L’assiduité à l’église n’était qu’un premier pas dans la voie des observances. Le second pas se fit le 7 mars 1685, non sans murmures de la part des courtisans. Voici le récit du marquis de Sourches : « Au commencement du carême, le Roi appela un matin le grand prévôt[1]et lui dit qu’il lui réitérait les ordres qu’il lui avait donnés les années précédentes, pour qu’il empêchât qu’on ne mangeât de la viande à la Cour ; qu’il voulait qu’ils fussent observés plus sévèrement qu’ils ne l’avaient été par le passé ; qu’il lui ordonnait de lui nommer tous ceux qui en mangeraient et en donneraient à manger à d’autres, de quelque qualité qu’ils pussent être, et qu’il lui en répondrait. Le grand prévôt lui répondit que Sa Majesté lui donnait une commission très onéreuse, et qu’elle allait lui attirer sur les bras tout ce qu’il y avait de gens à la Cour ; mais le Roi lui répliqua qu’il le voulait absolument. Et cette conversation, qui se fit au lever du Roi, en présence de la meilleure partie de la Cour, ne finit que par l’assurance que le grand prévôt donna au Roi, qu’il serait ponctuellement obéi. » On se savait déjà surveillé jour et nuit dans les escaliers et les corridors de Versailles par une police secrète qui rendait ses comptes au Roi. Il fallut se faire à l’idée d’être espionné dans sa cuisine. Ce fut amer.

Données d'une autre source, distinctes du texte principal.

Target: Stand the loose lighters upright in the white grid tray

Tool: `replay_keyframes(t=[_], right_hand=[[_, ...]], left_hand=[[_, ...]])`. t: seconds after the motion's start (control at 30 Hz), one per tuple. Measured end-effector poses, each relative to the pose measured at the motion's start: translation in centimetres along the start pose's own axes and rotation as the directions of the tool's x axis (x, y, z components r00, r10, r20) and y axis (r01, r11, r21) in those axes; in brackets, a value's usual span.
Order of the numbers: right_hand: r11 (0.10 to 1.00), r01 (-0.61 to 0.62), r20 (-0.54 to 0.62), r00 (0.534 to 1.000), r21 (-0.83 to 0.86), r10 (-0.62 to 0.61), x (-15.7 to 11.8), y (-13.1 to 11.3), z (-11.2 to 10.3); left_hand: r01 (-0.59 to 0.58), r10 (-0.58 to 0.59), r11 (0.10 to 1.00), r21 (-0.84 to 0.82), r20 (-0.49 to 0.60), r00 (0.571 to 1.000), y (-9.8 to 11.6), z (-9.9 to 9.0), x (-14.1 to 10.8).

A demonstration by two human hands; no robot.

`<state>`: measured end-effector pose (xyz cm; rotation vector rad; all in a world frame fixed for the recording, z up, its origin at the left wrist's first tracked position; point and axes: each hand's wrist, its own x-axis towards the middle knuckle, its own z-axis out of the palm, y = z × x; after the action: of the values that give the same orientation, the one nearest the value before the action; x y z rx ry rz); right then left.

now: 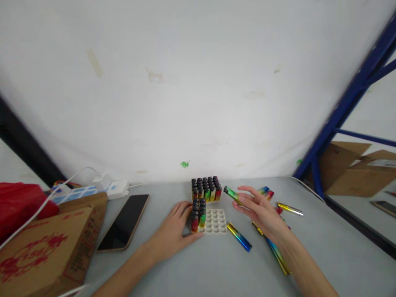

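My left hand (176, 231) rests on the table at the left side of a white tray (216, 221), its thumb along the front edge and its fingers round the left side. Two columns of upright lighters (198, 215) with black tops fill the tray's left part; round sockets show at the right. Behind it stands a full block of upright lighters (206, 189). To the right of that block, my right hand (258, 208) holds a green lighter (232, 194) above the table, tilted, black top toward the left, pinched between thumb and fingers.
Loose lighters lie at the right, among them a blue and yellow one (239, 236) and a gold and silver one (290, 208). A phone (124, 222), a cardboard box (46, 247) and a power strip (77, 194) are at the left. A blue metal frame (334, 119) rises at the right.
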<state>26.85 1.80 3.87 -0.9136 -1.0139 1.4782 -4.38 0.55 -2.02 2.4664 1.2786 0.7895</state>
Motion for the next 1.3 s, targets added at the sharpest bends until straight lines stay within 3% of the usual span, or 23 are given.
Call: replay_keyframes(t=[0.17,0.33,0.47,0.67,0.83,1.0,1.3], right_hand=[[0.99,-0.136,0.157,0.979,0.04,0.128,-0.8,0.8,1.7],[0.975,-0.219,0.225,0.952,0.018,0.21,-1.0,2.2,3.1],[0.981,-0.193,0.269,0.944,-0.02,0.191,-1.0,3.1,3.6],[0.977,-0.174,0.237,0.951,-0.122,0.198,-1.1,3.4,3.7],[0.954,-0.04,0.191,0.976,-0.297,0.101,-0.2,4.3,3.1],[0.84,0.174,0.177,0.98,-0.514,-0.094,0.1,5.3,2.9],[0.562,0.249,0.174,0.967,-0.789,-0.183,-0.9,4.5,3.7]], left_hand=[[0.011,-0.011,1.0,-0.008,0.011,1.0,0.2,-0.1,0.0],[0.036,-0.036,0.999,0.003,0.033,0.999,0.5,-0.3,0.2],[0.024,-0.024,1.0,0.007,0.03,0.999,0.4,-0.2,0.1],[0.018,-0.019,0.999,0.026,0.029,0.999,0.2,0.0,0.1],[0.032,-0.033,0.999,0.037,0.04,0.999,0.2,-0.1,0.2],[0.004,-0.004,1.0,0.027,0.023,1.0,0.2,-0.1,0.1],[-0.025,0.025,0.998,0.052,0.005,1.0,-0.1,0.1,0.3]])
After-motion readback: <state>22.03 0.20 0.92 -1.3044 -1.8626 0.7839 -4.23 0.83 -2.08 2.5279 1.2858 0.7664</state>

Deux mois après, le Roi s’en prenait aux gros mots et aux propos égrillards en usage à sa Cour[2], puis ce fut d’autres réformes, tantôt bonnes, tantôt mauvaises, mais qui avaient ceci de commun de n’être que des apparences, des attitudes, sans effet sur les cœurs, ni sur le fond de la conduite. Madame déclarait sans ambages que la Cour devenait hypocrite ; qu’elle cachait sous ses mines dévotes plus de perfidie et de méchanceté que jamais ; que les femmes s’y perdaient de plus en plus ; et que tel jouait la piété à Versailles qui faisait l’athée à Paris. Elle disait l’ennui accablant d’un monde où « les hommes et les femmes n’osaient plus se parler ouvertement[3] » sous peine de scandale ; la grossièreté des jeunes « cavaliers » sevrés de conversations féminines ; le danger de retrancher les plaisirs honnêtes à des gens condamnés à ne rien faire : et elle se refusait à admirer la

  1. Le grand prévôt n’était autre que le marquis de Sourches lui-même.
  2. Cf. la Revue du 15 juin, p. 817.
  3. Lettre à la duchesse Sophie, du 13 février 1695.